O mundo está repleto de castelo e fortalezas de tirar o fôlego, espalhados por todos os cantos da Terra. Mas o Castelo de Predjama, na Eslovênia, tem motivos de sobra para se destacar entre os demais.

Construída no século XIII, hoje a fortaleza é um dos maiores pontos turísticos do seu país, e conta uma história incrível sobre o passado da região.

O castelo foi construído de forma a ficar “embutido” em um barranco, o que permitia que seus ocupantes enxergassem o horizonte, sem que pudessem ser percebidos à distância. Em uma época onde as batalhas e as guerras eram frequentes, isso representava uma grande vantagem estratégica. Hoje em dia a fortaleza conta com uma ponte levadiça, que facilita o acesso de visitantes.

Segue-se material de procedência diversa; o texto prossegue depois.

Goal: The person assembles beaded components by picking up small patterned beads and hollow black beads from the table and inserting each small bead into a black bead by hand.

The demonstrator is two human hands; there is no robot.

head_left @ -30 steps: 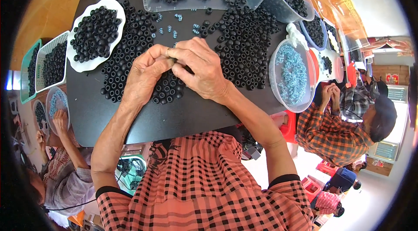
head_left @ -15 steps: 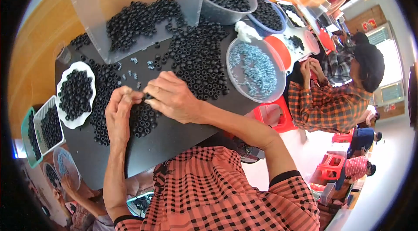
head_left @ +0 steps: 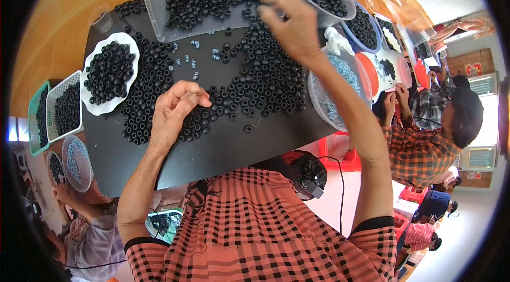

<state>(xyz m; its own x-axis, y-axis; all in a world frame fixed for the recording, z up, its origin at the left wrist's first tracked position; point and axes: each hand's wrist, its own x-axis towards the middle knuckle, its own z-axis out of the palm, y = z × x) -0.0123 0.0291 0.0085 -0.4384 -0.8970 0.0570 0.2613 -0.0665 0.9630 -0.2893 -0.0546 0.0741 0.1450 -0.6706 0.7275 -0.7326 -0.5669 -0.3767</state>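
Observation:
My left hand (head_left: 178,106) is closed in a pinch above loose black ring-like beads (head_left: 139,82) near the table's front; what its fingertips hold, if anything, is too small to make out. Farther right, my right hand (head_left: 293,24) is raised, slightly blurred, its thumb and fingers apart. It is over the beads between a clear plastic bin (head_left: 155,16) and a clear round tub (head_left: 348,11), both holding black beads. A dark spot shows by its fingers; I cannot tell whether it is held. Several small blue-grey ridged pieces (head_left: 216,54) lie between the bead piles.
A scalloped white plate (head_left: 133,48) of beads is at left, beside a white basket (head_left: 78,102) and a green basket (head_left: 33,122). At right, a clear tub (head_left: 314,96) holds blue-grey pieces, near a blue bowl (head_left: 378,35). A co-worker (head_left: 419,149) sits beyond it.
My hands were together over the beads. The right has moved away, up and to the right toward the bin and round tub; the left stays pinched. The whole view has also shifted.

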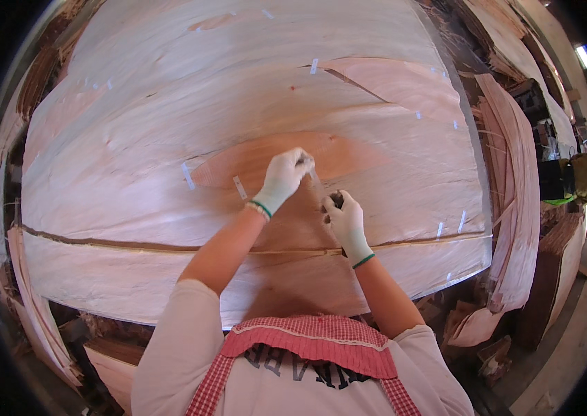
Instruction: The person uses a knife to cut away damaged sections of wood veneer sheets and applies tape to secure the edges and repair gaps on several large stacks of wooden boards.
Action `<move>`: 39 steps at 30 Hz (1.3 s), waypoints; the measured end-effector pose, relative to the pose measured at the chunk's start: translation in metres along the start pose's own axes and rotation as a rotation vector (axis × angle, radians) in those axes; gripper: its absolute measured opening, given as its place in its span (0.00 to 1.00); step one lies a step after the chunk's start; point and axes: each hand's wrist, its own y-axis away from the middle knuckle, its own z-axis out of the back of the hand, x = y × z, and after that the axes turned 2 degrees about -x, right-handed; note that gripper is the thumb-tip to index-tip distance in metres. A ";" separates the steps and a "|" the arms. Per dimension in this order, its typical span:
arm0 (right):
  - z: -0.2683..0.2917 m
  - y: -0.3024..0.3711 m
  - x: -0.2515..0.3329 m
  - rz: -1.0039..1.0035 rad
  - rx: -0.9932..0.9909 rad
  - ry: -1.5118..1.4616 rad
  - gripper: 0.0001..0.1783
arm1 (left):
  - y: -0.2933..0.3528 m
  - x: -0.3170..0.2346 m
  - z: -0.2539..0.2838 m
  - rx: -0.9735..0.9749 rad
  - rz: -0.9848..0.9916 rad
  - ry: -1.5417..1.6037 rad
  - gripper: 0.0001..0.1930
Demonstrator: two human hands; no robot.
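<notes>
- Left of centre, short pale tape pieces (pixel 239 187) mark the leaf-shaped, orange veneer patch (pixel 259 154), midway between the grainy veneer sheet's (pixel 99 180) side edges.
- I see the gloved left hand (pixel 285 179) pinching a translucent strip (pixel 316 182), which could crease or stick askew if tension slackens.
- The gloved right hand (pixel 347 223) curls around a small dark object (pixel 336 200).
</notes>
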 end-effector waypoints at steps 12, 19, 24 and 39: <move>0.001 -0.055 -0.004 -0.232 -0.061 -0.254 0.08 | -0.114 0.003 -0.024 -0.356 -0.493 -0.789 0.11; 0.046 -0.084 0.013 0.192 -0.078 0.449 0.11 | -0.086 0.014 -0.023 -0.218 -0.481 -0.898 0.27; 0.044 -0.072 0.012 -0.090 0.020 0.128 0.12 | -0.087 0.002 -0.028 -0.138 -0.363 -0.960 0.28; 0.103 -0.134 -0.007 0.303 -0.030 0.742 0.12 | -0.089 0.021 -0.035 -0.189 -0.394 -0.819 0.27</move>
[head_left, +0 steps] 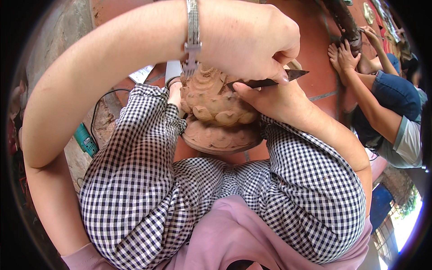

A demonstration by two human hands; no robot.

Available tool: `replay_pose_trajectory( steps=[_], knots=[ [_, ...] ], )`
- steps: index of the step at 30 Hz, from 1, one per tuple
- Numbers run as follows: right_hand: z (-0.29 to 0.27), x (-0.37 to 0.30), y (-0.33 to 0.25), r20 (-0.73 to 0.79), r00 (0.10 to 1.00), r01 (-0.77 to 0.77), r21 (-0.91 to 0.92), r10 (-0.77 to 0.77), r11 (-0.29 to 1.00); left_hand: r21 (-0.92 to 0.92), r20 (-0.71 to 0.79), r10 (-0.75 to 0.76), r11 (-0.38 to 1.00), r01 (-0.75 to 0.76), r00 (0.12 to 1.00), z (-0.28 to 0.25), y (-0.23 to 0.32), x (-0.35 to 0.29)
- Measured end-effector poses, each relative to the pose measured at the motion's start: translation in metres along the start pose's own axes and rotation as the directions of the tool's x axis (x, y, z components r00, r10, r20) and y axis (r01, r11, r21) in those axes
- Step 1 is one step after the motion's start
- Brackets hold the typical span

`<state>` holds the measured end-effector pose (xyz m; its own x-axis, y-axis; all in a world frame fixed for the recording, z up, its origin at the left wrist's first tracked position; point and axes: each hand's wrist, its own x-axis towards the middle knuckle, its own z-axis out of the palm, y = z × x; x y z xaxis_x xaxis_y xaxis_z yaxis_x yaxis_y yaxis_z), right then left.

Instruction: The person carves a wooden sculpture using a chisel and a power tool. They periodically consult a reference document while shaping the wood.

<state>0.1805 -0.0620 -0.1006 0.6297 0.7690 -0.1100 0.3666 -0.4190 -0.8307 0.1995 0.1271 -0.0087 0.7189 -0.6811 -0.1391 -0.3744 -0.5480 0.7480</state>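
A brown carving [216,96] with rounded, petal-like relief stands between my knees on a round base [220,137]. My left hand [249,40] reaches over its top from the left, fingers pinched on a dark, pointed knife blade [297,74]. One end of the blade meets the upper part of the carving; the other points right. My right hand [274,96] lies against the carving's right side, its thumb stretched along the blade near the carved surface. Most of the right fingers are hidden behind the blade and my left hand.
Beyond my right knee another person [387,99] sits with bare hands and feet near a dark wooden post [344,22]. A teal power tool [85,139] with a black cable lies left of my checked trousers [135,180]. Red tiles [315,49] cover the floor.
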Motion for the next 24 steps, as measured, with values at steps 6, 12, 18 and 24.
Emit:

Porém, no passado, o acesso se dava apenas por uma escada vertical, que podia ser recolhida rapidamente em caso de necessidade. Portanto, se alguém quisesse invadir o local, não encontraria nenhuma facilidade.

Observador

A fortaleza era muito bem equipada para a época, contando com um salão nobre, onde eram feitas sessões públicas e julgamentos; um hall de recepção para convidados; uma sala de tortura e até mesmo masmorras, onde eram mantidos prisioneiros.

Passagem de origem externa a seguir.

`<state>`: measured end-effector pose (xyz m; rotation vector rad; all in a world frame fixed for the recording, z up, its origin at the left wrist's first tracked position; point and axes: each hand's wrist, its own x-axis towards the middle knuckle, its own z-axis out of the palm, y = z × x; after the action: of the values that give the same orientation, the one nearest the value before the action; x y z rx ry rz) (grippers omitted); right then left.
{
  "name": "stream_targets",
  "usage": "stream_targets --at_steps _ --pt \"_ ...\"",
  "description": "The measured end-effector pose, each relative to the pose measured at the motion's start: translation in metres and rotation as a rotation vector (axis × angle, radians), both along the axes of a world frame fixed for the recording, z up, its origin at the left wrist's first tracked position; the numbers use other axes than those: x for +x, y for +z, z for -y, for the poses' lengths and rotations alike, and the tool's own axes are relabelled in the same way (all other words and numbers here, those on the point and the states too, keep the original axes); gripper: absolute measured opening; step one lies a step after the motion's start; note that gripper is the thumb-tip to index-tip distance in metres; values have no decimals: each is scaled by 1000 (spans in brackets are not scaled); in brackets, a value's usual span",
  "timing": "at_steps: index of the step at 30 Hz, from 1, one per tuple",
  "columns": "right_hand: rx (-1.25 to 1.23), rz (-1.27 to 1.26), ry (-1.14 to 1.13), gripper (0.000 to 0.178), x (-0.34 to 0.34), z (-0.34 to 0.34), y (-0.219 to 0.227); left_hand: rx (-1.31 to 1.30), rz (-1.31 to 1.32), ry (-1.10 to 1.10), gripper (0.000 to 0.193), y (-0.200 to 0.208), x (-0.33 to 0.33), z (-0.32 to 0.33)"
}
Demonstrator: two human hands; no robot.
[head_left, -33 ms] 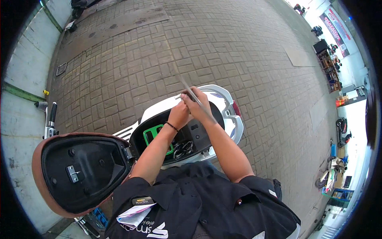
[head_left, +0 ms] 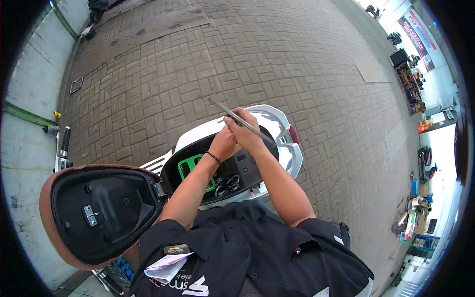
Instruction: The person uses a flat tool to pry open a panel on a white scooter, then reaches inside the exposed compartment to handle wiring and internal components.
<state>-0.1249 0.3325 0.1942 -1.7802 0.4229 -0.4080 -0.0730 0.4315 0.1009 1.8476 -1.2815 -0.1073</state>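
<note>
We see a slim grey rod (head_left: 221, 107) pinched in the right hand (head_left: 244, 129) above the open storage compartment (head_left: 253, 174) — likely stiff, light and smooth, best held mid-length — but cannot tell what the left hand (head_left: 222, 141) grips.

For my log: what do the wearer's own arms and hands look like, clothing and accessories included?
Short black sleeves leave both forearms uncovered. Neither the left hand nor the right hand wears a glove. A dark beaded bracelet circles the left wrist; none shows on the right.
</note>
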Motion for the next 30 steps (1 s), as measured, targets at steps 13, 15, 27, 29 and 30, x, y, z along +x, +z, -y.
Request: stream_targets --at_steps 13,15,27,29,30 --pt "-12 -17 61 20 -3 9 3 375 -6 258 31 19 -5 9" --pt "28 -16 98 19 -4 11 0 238 35 191 38 16 -15 7" --pt "55 -84 270 17 -16 17 0 71 -229 208 41 3 -44 -3" --pt "-10 -24 289 18 -19 22 2 198 -207 294 37 0 -47 -6" --pt "-41 6 299 19 -20 22 3 180 -158 334 36 0 -45 -6"
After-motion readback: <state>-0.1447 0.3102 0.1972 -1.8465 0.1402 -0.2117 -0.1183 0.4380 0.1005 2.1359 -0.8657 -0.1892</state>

A sala de jantar do castelo possuía paredes bastante espessas, que protegiam o ambiente do frio extremo que atingia a construção no inverno. Além disso, o calor da cozinha, que fica no mesmo espaço da sala de jantar, ajudava a aquecer os ocupantes da fortaleza nos meses mais frios.

Hoje em dia, todos esses espaços são abertos à visitação, já que o local foi transformado em um museu. Além deles, também é possível ver de perto o quarto principal e o sótão, que servia como quartel e posto de vigia. Lá, hoje em dia estão expostos vários armamentos que faziam parte do arsenal.

Mas de todos esses espaços luxuosos, talvez a peça mais chamativa do Castelo de Predjama seja a latrina. Isso porque, de acordo com historiadores, o local mais íntimo da fortaleza foi palco de uma grande traição no passado. Mais especificamente, na década de 1480 o barão Erazem von Lueg usou o castelo como refúgio depois de uma batalha que terminou com a morte do Conde Pappenheim, um dos principais nomes do Conselho do Império de Habsburgo.

Em retaliação à morte do Conde, o Imperador Frederick III ordenou um cerco ao castelo. Mas com o auxílio de todas as facilidades da fortaleza, Erazem conseguiu sobreviver durante um ano e um dia, recebendo suprimentos por meio de uma rede de túneis secretos.

Porém, de acordo com o historiador Voijko Jurca, que deu uma entrevista à CNN, Erazem von Lueg foi traído por um criado durante uma ida à latrina. Ao perceber que o chefe estava indo atender os chamados da natureza, o homem deu um sinal de fogo para o exército inimigo, que abriu fogo contra o anexo da latrina usando balas de canhão.

Ao fim da Segunda Guerra Mundial, o castelo foi ocupado por autoridades da antiga Iugoslávia, e desde então vem funcionando como um museu.